• **Assignment**:
Will you output all of the data below exactly, omitting the images?

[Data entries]
BEGIN
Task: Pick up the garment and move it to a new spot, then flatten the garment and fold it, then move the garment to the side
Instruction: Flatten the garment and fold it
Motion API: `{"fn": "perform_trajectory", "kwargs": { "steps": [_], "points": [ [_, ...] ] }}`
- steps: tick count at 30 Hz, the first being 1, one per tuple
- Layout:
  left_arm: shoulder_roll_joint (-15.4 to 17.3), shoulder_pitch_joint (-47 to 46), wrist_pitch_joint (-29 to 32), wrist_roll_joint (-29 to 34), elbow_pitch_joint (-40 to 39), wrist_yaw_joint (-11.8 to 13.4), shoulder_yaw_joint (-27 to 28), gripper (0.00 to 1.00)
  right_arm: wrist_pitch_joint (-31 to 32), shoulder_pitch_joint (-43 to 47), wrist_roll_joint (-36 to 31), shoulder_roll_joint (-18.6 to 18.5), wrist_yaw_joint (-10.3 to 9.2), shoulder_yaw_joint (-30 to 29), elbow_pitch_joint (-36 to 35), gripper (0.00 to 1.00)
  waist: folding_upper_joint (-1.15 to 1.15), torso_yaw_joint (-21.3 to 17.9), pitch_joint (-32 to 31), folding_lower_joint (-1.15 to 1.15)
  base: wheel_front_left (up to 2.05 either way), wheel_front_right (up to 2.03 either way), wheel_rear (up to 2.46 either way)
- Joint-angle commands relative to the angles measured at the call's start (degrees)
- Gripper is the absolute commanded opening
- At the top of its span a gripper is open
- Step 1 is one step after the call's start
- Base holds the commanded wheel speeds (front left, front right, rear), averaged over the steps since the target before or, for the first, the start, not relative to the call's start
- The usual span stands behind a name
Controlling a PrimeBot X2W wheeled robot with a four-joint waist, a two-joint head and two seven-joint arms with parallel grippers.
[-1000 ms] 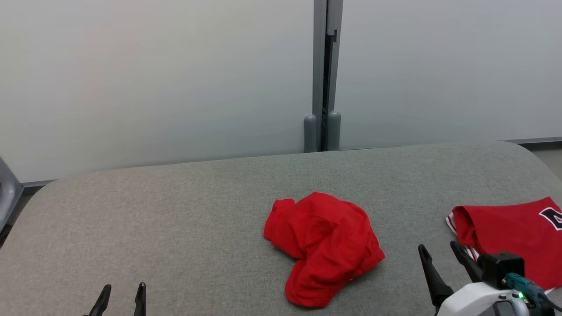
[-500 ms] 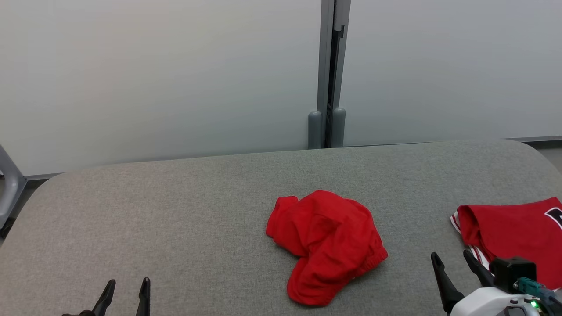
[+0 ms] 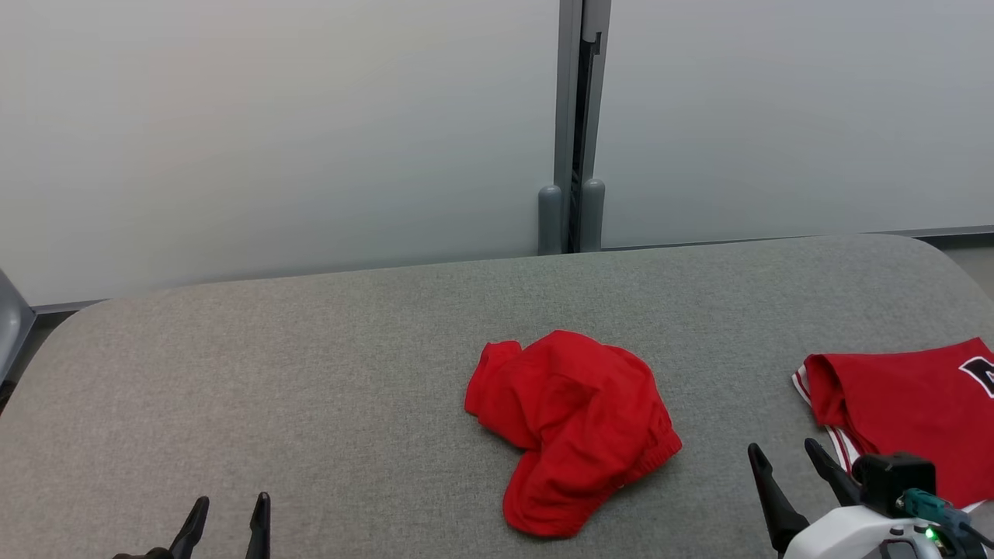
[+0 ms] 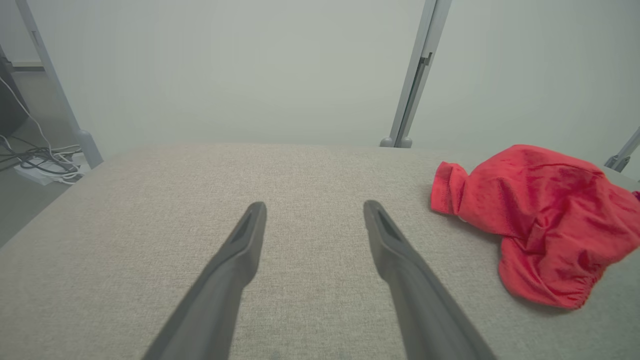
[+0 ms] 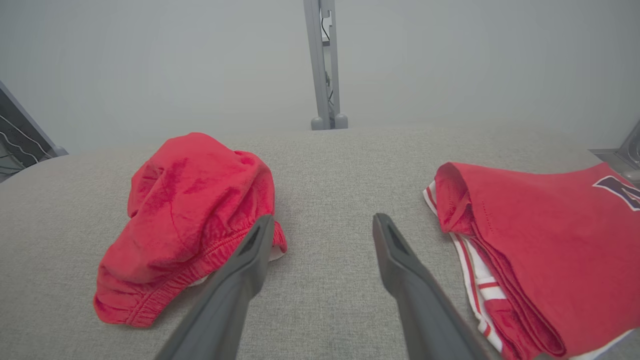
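Red crumpled garment (image 3: 571, 431) lies in a heap on the grey cloth-covered desk (image 3: 311, 388), with nothing gripping it. The pick-up step is judged not yet begun.

Right hand (image 3: 780, 446): fingers apart, empty, low over the desk. The heap sits ahead of it and to its left, and the gathered elastic hem (image 5: 200, 272) is the nearest part. In the right wrist view that hem appears just beside the left finger; whether they touch cannot be told.

Left hand (image 3: 233, 501): fingers likewise apart and empty. The heap lies ahead and well to its right, with bare desk between its fingers.

A folded garment (image 3: 908, 404), also red, with striped trim and a dark emblem, lies just to the right of the right hand. It is judged not to be the piece in hand and should be left alone.

Recommendations:
- The right hand is the better placed.
- It should swing left and forward so that one finger passes each side of a raised fold near the top of the heap, not the flat hem, and then close.
- Pinching a ridge should gather fewer layers and lift cleaner.
- Raise the piece until the trailing hem clears the desk, as the woven cover may drag.
- Risk noted: drifting right and snagging the folded garment.
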Motion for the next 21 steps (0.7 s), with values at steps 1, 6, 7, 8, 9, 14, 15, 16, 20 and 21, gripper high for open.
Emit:
{"fn": "perform_trajectory", "kwargs": {
  "steps": [1, 6, 7, 8, 9, 14, 15, 16, 20, 21],
  "points": [
    [0.3, 0.6, 0.4, -0.3, -0.4, 0.1, -0.1, 1.0, -0.6, -0.3, 0.4, -0.2, 0.03, 0.1, 0.1, 1.0, 0.0, -0.3, 0.2, 0.0, 0.0, 0.0, 0.0],
    [-0.5, -0.5, 6.6, -4.2, -0.6, -5.9, -5.1, 1.0, 0.1, -1.2, 0.1, -0.2, 0.03, 1.4, 0.2, 1.0, 0.0, -2.6, 0.9, 0.0, 0.0, 0.0, 0.0],
    [-0.4, -1.4, 8.0, -4.2, -0.3, -7.2, -6.6, 1.0, 0.1, -1.4, 0.1, -0.2, 0.03, 1.5, 0.1, 1.0, 0.0, -3.4, 1.1, 0.0, 0.0, 0.0, 0.0],
    [-0.4, -1.4, 8.0, -4.2, -0.3, -7.2, -6.6, 1.0, 0.1, -1.4, 0.1, -0.2, 0.03, 1.5, 0.1, 1.0, 0.0, -3.4, 1.1, 0.0, 0.0, 0.0, 0.0],
    [-0.9, -2.3, 9.0, -4.4, 0.2, -7.8, -7.7, 1.0, 0.2, -1.6, 0.1, -0.2, 0.03, 1.8, 0.1, 1.0, 0.0, -4.4, 1.4, 0.0, 0.0, 0.0, 0.0],
    [-4.7, -8.5, 13.0, -6.0, 6.9, -11.6, -13.0, 1.0, 0.7, -2.1, -0.4, -0.2, 0.03, 2.2, -0.4, 1.0, 0.0, -8.8, 2.8, 0.0, 0.0, 0.0, 0.0],
    [-5.3, -10.3, 13.2, -5.7, 8.6, -12.0, -13.7, 1.0, 1.0, -2.1, -0.6, -0.3, 0.03, 2.3, -0.5, 1.0, 0.0, -9.7, 3.1, 0.0, 0.0, 0.0, 0.0],
    [-6.3, -11.7, 13.4, -5.8, 10.5, -12.4, -14.6, 1.0, 1.1, -2.1, -0.8, -0.2, 0.03, 2.3, -0.6, 1.0, 0.0, -10.6, 3.4, 0.0, 0.0, 0.0, 0.0],
    [-7.8, -17.7, 13.7, -3.0, 18.0, -12.2, -16.7, 1.0, 1.3, -2.6, -1.4, -0.3, 0.03, 2.3, -1.1, 1.0, 0.0, -13.9, 4.5, 0.0, 0.0, 0.0, 0.0],
    [-8.2, -18.9, 13.6, -2.5, 19.6, -12.0, -17.1, 1.0, 1.3, -2.7, -1.5, -0.3, 0.03, 2.3, -1.2, 1.0, 0.0, -14.6, 4.7, 0.0, 0.0, 0.0, 0.0]
  ]
}}
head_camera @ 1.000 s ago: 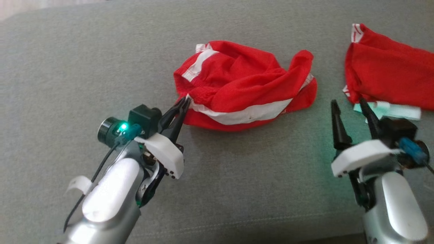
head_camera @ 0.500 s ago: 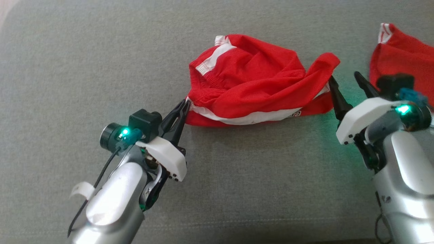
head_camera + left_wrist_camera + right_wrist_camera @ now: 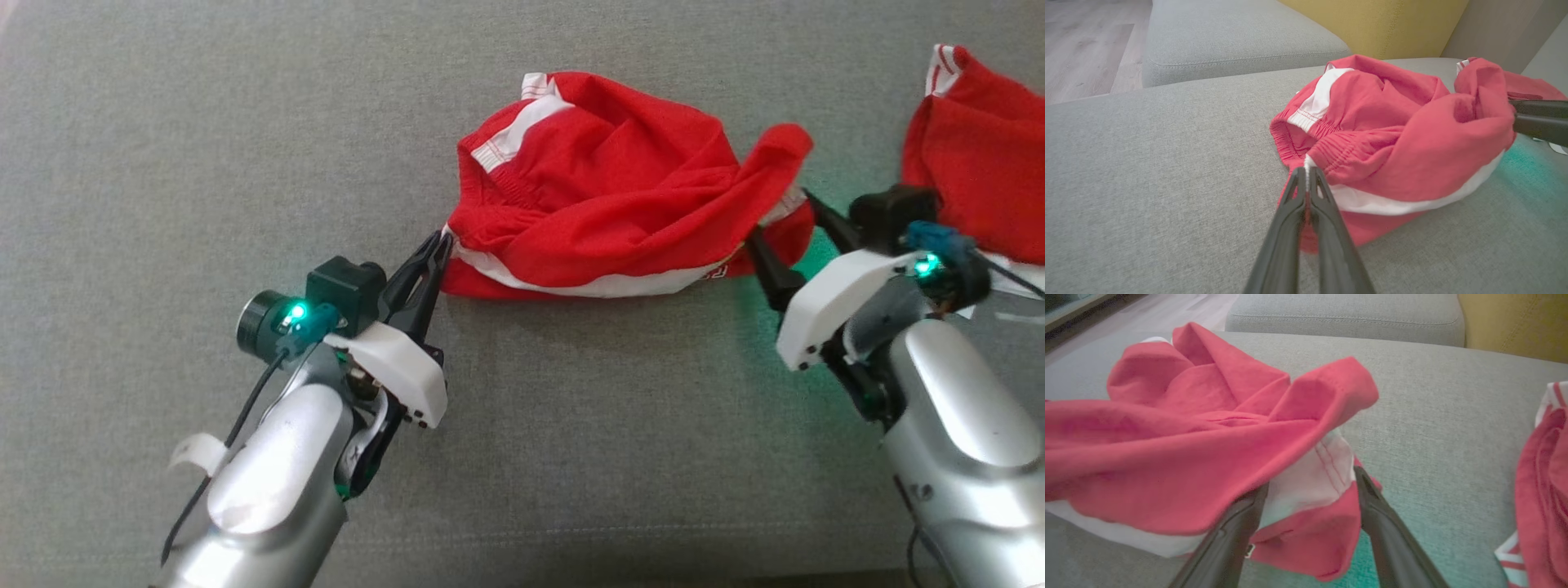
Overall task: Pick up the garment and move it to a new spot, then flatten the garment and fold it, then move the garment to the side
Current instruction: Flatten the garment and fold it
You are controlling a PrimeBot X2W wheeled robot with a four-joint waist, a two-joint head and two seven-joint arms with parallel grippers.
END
• **Solution to the problem**:
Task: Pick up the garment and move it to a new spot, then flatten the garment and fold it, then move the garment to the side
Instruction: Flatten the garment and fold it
Motion API: `{"fn": "perform_trajectory", "kwargs": { "steps": [_], "points": [ [_, ...] ] }}`
- steps: tick count at 30 Hz, the first being 1, one per tuple
- Layout:
  left_arm: shoulder_roll_joint (-15.4 to 17.3), shoulder_pitch_joint (-47 to 46), wrist_pitch_joint (-29 to 32), wrist_roll_joint (-29 to 34), elbow_pitch_joint (-40 to 39), wrist_yaw_joint (-11.8 to 13.4), shoulder_yaw_joint (-27 to 28), gripper (0.00 to 1.00)
  right_arm: wrist_pitch_joint (-31 to 32), shoulder_pitch_joint (-43 to 47), wrist_roll_joint (-36 to 31), shoulder_roll_joint (-18.6 to 18.5), wrist_yaw_joint (-10.3 to 9.2), shoulder_yaw_joint (-30 to 29), elbow_pitch_joint (-36 to 35), gripper (0.00 to 1.00)
  waist: folding_upper_joint (-1.15 to 1.15), torso_yaw_joint (-21.3 to 17.9), pitch_joint (-32 to 31), folding_lower_joint (-1.15 to 1.15)
  base: wheel_front_left (up to 2.05 either way), wheel_front_right (up to 2.03 either way), wheel_rear (up to 2.46 either way)
- Joint-angle commands relative to the angles measured at the call's start (degrees)
- Gripper is the absolute commanded opening
- At the top of its span a gripper is open
- Step 1 is one step after the call's start
- Base holds the commanded wheel speeds (front left, front right, rear), averaged over the steps since the target before or, for the first, the start, not relative to the call's start
- The usual span stands behind a name
Controlling a PrimeBot X2W wheeled robot with a four-joint waist, a two-joint head and two seven-joint arms with parallel grippers.
[-1000 ms] 
[-500 ms] 
[+0 ms] 
[+0 ms] 
[+0 ms] 
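Red crumpled garment (image 3: 571, 431) lies in a heap on the grey cloth-covered desk (image 3: 311, 388), with nothing gripping it. The pick-up step is judged not yet begun.

Right hand (image 3: 780, 446): fingers apart, empty, low over the desk. The heap sits ahead of it and to its left, and the gathered elastic hem (image 5: 200, 272) is the nearest part. In the right wrist view that hem appears just beside the left finger; whether they touch cannot be told.

Left hand (image 3: 233, 501): fingers likewise apart and empty. The heap lies ahead and well to its right, with bare desk between its fingers.

A folded garment (image 3: 908, 404), also red, with striped trim and a dark emblem, lies just to the right of the right hand. It is judged not to be the piece in hand and should be left alone.

Recommendations:
- The right hand is the better placed.
- It should swing left and forward so that one finger passes each side of a raised fold near the top of the heap, not the flat hem, and then close.
- Pinching a ridge should gather fewer layers and lift cleaner.
- Raise the piece until the trailing hem clears the desk, as the woven cover may drag.
- Risk noted: drifting right and snagging the folded garment.
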Motion for the next 21 steps (0.7 s), with values at steps 1, 6, 7, 8, 9, 14, 15, 16, 20 and 21, gripper high for open.
Emit:
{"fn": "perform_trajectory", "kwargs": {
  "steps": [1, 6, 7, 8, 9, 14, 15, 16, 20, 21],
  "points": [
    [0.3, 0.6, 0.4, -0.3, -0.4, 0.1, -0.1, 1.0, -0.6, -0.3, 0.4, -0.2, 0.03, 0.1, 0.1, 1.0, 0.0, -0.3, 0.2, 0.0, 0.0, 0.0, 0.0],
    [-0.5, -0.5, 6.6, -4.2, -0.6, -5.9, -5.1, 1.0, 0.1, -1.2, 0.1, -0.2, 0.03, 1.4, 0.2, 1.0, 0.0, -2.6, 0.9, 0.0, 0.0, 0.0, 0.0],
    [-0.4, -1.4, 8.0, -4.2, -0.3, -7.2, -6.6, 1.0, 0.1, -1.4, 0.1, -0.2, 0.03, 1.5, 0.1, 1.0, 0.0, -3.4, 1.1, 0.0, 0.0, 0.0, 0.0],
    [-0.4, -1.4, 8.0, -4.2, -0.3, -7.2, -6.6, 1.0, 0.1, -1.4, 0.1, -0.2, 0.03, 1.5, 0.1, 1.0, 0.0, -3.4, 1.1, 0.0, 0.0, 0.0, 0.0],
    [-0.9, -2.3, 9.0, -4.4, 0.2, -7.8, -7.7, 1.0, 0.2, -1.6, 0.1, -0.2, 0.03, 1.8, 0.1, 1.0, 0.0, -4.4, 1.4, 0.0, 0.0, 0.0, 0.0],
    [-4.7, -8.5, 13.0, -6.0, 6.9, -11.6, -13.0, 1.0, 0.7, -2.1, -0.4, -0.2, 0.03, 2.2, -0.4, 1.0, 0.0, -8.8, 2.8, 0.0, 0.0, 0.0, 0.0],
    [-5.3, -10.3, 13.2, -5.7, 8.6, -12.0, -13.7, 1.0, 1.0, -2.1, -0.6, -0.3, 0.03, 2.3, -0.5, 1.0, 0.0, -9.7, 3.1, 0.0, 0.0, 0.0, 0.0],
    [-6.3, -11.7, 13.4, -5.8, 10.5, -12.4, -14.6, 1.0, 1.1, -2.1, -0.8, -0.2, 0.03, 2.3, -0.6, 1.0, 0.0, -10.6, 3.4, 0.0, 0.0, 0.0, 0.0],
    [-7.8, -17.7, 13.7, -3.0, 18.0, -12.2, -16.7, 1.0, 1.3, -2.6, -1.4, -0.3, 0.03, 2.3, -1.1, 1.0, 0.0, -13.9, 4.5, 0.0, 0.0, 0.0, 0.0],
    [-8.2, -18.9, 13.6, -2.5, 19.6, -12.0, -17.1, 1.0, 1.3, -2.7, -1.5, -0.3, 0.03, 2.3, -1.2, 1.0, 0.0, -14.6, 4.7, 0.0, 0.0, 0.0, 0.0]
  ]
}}
head_camera @ 1.000 s ago: 
head_camera @ 0.500 s ago: 
head_camera + left_wrist_camera + right_wrist_camera @ now: 
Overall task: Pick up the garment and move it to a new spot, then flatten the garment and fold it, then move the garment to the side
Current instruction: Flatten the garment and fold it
You are controlling a PrimeBot X2W wheeled robot with a four-joint waist, a two-joint head and two seven-joint arms with parallel grippers.

The answer requires no additions.